In the past thermal drapes, a single-layer fabric with an acrylic backing, have been the standard for insulated curtains. However, Lewis’s recommend Insulating Linings, which are sewn-in separate linings with a thermal coating. The thermal coating on the lining contains millions of very tiny air pockets, which are very effective at trapping air. In addition, by adding a separate sewn-in lining, the air is trapped in and between the different layers of materials.


Well-Fitting Curtains

A well-fitting curtain must be:


  > Fitted as close as possible to the window frame
  > Measured and fitted so that they touch the floor
  > Be a generous width so that they overlap the window frames at the sides and the curtain returns back to the wall trapping the air between the window and the curtain.

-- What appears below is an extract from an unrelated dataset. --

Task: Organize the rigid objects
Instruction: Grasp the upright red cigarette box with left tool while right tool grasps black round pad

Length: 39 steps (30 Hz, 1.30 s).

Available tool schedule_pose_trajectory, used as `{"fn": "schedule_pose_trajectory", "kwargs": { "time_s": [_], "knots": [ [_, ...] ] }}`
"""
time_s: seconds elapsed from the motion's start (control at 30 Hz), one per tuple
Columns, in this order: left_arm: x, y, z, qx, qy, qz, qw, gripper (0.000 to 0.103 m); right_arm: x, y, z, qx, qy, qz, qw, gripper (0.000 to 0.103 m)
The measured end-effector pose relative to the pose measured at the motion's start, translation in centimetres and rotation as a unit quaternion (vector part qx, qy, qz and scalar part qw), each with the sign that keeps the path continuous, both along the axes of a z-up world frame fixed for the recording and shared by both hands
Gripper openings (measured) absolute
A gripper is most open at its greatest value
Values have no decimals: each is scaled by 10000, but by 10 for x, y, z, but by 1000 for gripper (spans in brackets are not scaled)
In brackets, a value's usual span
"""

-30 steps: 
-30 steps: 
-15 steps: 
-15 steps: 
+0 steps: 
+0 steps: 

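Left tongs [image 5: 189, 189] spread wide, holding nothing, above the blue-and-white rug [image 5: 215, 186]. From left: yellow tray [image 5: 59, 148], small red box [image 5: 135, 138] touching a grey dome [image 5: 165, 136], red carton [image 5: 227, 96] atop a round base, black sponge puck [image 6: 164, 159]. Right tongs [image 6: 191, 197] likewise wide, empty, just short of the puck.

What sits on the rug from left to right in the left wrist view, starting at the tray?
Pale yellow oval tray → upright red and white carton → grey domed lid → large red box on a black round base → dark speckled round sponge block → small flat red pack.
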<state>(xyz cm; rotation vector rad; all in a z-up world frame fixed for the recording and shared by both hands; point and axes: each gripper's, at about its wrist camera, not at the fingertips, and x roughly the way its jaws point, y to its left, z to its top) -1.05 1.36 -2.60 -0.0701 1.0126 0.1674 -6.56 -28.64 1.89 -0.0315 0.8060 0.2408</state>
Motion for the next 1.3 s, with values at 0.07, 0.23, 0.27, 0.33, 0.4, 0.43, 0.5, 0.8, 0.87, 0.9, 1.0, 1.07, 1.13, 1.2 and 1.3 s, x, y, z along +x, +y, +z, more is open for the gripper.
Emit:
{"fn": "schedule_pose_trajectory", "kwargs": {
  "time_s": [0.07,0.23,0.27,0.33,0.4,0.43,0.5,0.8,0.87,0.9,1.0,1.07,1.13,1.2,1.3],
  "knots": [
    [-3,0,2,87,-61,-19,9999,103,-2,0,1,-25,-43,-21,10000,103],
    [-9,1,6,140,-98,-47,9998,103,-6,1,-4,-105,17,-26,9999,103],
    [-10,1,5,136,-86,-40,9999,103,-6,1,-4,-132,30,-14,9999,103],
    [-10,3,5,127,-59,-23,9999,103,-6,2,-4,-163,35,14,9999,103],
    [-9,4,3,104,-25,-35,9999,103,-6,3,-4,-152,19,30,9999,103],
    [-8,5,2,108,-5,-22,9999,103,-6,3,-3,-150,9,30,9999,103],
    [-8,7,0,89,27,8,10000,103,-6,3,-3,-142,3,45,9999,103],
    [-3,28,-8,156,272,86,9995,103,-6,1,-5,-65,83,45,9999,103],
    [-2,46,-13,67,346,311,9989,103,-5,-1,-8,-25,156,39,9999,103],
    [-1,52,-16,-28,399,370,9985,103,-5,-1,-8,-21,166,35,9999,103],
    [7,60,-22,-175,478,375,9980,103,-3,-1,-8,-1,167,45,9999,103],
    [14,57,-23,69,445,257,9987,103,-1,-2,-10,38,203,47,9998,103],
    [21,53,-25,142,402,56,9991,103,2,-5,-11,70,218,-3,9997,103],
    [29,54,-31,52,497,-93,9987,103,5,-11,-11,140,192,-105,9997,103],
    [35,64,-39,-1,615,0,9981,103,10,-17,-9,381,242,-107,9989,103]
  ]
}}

Curtains that are designed to sit above the floor can actually make the situation worse by forming a channel between the window and the curtain, as shown above. Therefore, Lewis’s recommend curtains are designed to sit on the floor, to seal the gap and stop the air current escaping out the bottom of the curtain.

 

Kinetics Insulating Blinds

Lewis’s also partner with Kinetics to provide a range of attractive insulated blinds. Kinetics Cellular Blinds are very effective at trapping large amounts of air in their cellular structure. They are also available in block-out materials that have a reflective foil layer to reflect radiation. Kinetics Cellular Blinds in a block-out fabric have an R-Value of 0.5, offering more insulation than standard double glazing and ensuring your home remains warm and cosy throughout the cooler months.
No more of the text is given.